For a long time, scientists believed that extreme conditions such as high pressure, lack of oxygen, and low supply of nutrients and energy would make deep, subseafloor environments inhabitable for any life form. Nonetheless, sea-going investigations have proven the existence of the deep biosphere.
"In general, life below the seafloor is dominated by minute monocellular organisms," explains co-author Julius Lipp, who has just completed his PhD on the subject. "According to our analyses, Bacteria dominate the upper 10 centimeters of the seafloor. Below this level Archaea appear to take over the major fraction of the biomass pool."
According to Lipp, Archaea make up at least 87 percent of organisms that colonize the deep biosphere. "These subsurface Archaea can be viewed as starvelings," he continues. "Compared to Bacteria, Archaea appear to be better adapted to the extreme, chronic deficiency of energy that characterizes this habitat " a consequence of the only food being fossil remnants of plants that were pre-digested by generations of other microorganisms."
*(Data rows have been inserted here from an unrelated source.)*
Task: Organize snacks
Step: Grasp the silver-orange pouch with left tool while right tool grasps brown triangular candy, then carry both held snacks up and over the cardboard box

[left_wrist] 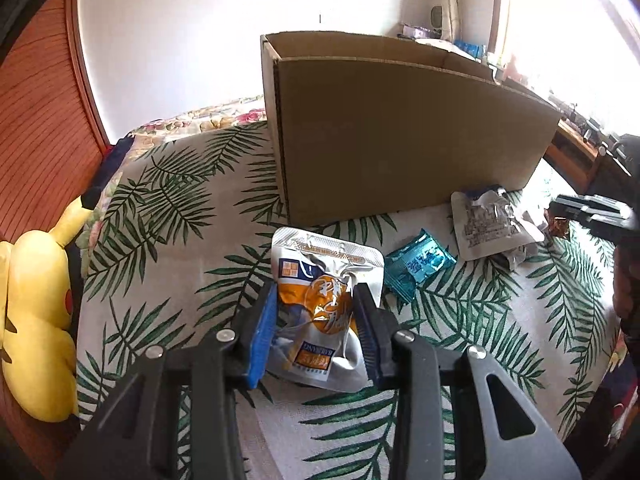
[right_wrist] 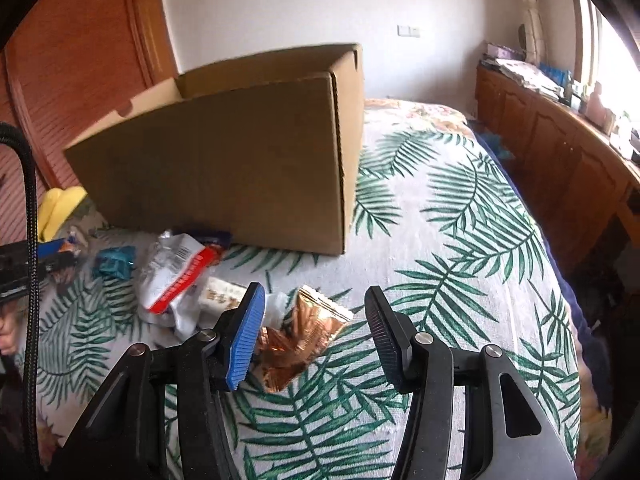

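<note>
My left gripper [left_wrist: 316,300] is shut on a silver and orange snack pouch [left_wrist: 320,256], with both pads pressing its crumpled sides just above the bed cover. An open cardboard box [left_wrist: 400,132] stands right behind it. A teal packet [left_wrist: 418,262] and a silver pouch [left_wrist: 488,220] lie to the right, near the box's front. My right gripper [right_wrist: 315,294] is open over a copper foil packet [right_wrist: 304,332], which lies between the fingers without touching them. A white and red packet [right_wrist: 176,276], a small beige packet [right_wrist: 224,296] and the teal packet [right_wrist: 114,262] lie to its left.
The palm-leaf bed cover [right_wrist: 460,240] stretches to the right of the box [right_wrist: 224,168]. A yellow plush toy [left_wrist: 36,320] lies at the bed's left edge, by a wooden door [left_wrist: 40,120]. Wooden cabinets [right_wrist: 560,152] line the right wall. A black cable [right_wrist: 30,240] hangs at the left.
</note>
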`<state>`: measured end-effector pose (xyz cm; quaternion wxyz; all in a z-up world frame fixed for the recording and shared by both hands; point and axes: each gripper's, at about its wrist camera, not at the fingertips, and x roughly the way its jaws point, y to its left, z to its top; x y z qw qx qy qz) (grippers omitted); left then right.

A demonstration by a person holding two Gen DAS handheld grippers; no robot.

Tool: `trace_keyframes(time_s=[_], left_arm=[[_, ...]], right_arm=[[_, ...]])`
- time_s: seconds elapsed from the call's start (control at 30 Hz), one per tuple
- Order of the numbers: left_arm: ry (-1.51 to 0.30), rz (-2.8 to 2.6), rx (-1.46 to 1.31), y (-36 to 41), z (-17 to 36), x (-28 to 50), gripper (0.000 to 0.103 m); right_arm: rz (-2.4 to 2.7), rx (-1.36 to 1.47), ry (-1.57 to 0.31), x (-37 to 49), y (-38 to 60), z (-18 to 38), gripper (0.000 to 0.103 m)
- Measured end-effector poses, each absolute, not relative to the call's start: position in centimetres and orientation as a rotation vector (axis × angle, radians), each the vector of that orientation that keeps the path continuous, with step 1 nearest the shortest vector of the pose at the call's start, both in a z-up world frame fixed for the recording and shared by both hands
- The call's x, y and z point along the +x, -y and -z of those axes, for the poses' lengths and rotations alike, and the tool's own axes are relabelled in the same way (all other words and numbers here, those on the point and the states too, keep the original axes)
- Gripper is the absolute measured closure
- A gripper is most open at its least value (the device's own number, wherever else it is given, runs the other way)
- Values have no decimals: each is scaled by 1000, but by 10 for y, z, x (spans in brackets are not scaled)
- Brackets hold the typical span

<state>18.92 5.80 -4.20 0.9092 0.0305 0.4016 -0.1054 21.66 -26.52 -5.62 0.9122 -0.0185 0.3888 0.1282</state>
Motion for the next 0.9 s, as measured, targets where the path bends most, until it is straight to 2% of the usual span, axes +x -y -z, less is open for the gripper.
trace_keyframes(time_s=[0.27,0.37,0.47,0.53,0.9], left_arm=[[-781,230,44,-56,27,181,67],[-765,241,38,-51,21,179,67],[-750,254,35,-45,16,178,67],[-741,263,33,-42,12,179,67],[-673,309,16,-18,-15,181,67]], right_arm=[[-255,-62,-875,215,274,67,54],[-261,-101,-886,211,272,70,61],[-263,-138,-878,204,270,71,77],[-267,-144,-876,201,270,72,80],[-286,-127,-824,180,274,58,81]])
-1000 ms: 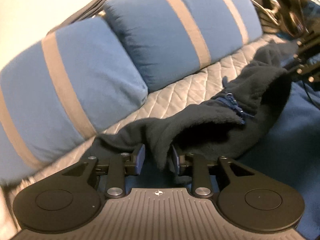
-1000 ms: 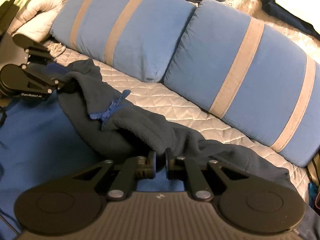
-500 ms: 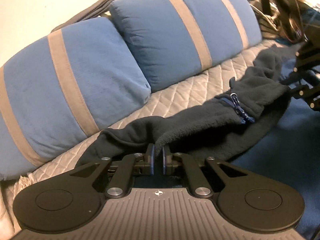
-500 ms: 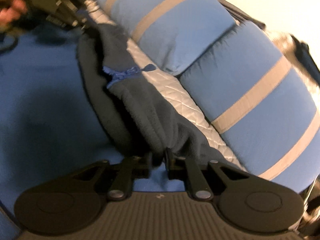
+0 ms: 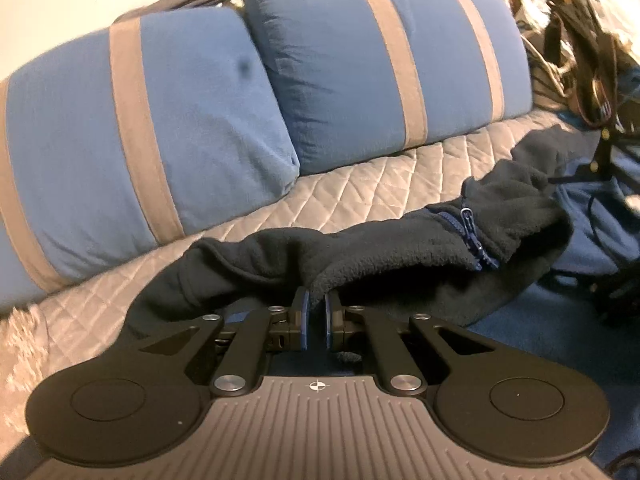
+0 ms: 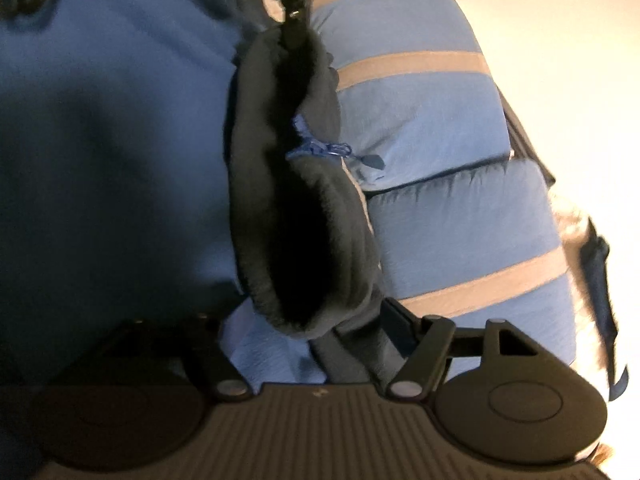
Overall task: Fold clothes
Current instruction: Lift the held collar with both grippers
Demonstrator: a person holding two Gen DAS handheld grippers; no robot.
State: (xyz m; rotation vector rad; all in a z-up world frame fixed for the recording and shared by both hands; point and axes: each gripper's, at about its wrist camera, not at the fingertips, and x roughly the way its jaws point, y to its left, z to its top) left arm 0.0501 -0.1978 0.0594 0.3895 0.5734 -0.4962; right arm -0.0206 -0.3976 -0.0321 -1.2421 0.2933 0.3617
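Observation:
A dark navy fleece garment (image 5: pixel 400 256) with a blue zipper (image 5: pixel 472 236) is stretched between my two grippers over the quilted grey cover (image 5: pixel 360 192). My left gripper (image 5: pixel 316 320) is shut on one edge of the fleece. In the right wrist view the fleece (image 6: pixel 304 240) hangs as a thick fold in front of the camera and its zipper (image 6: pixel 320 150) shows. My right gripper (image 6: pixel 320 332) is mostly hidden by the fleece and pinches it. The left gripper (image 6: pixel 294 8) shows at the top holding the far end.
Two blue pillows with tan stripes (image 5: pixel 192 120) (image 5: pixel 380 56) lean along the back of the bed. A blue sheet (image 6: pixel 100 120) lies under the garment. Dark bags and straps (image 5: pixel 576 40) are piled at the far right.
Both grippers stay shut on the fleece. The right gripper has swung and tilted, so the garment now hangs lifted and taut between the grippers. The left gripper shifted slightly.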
Next to Bacteria, Archaea represent a distinct domain in the three-domain system of life. Both groups can be identified by fat-like molecules, so-called lipids that make up their cell membranes. To date, estimations of the deep biosphere biomass range from about 60 to 300 billion tons of carbon. Says Prof. Hinrichs, "Our measurements, determined by entirely independent means, are right in this bracket." The authors assume that about 200 million cubic kilometers of mud below the ocean floor are inhabited by microorganisms—a volume that roughly corresponds to a 600 kilometer-long cube.
Drs. Inagaki and Morono, both geomicrobiologists, studied DNA in this project. "Given the strong indication of the Archaea world in the marine subsurface," says Dr. Inagaki, "we intend to study their lifestyle and metabolism, strategy for long-term survival, and ecological roles using subseafloor materials cored by CHIKYU and other drilling platforms." CHIKYU is the world's only riser-equipped research vessel, one of three drilling platforms supported by IODP.
Because all current techniques used to detect biomass in the deep biosphere arrive at different conclusions regarding quantity and composition, Prof. Hinrichs has initiated an international "ring experiment." Currently, he and colleagues in German, European, U.S., and Japanese laboratories investigate standardized sediment samples from the seafloor using varied methods. To gain a more reliable picture of life in the deep biosphere they need to find out whether identical methods applied in different labs lead to dissimilar results. In September, the researchers involved in the ring experiment will present and discuss their findings. The participants hope "this experiment will shed a bit more light on the dark, deep biosphere," says Prof. Hinrichs.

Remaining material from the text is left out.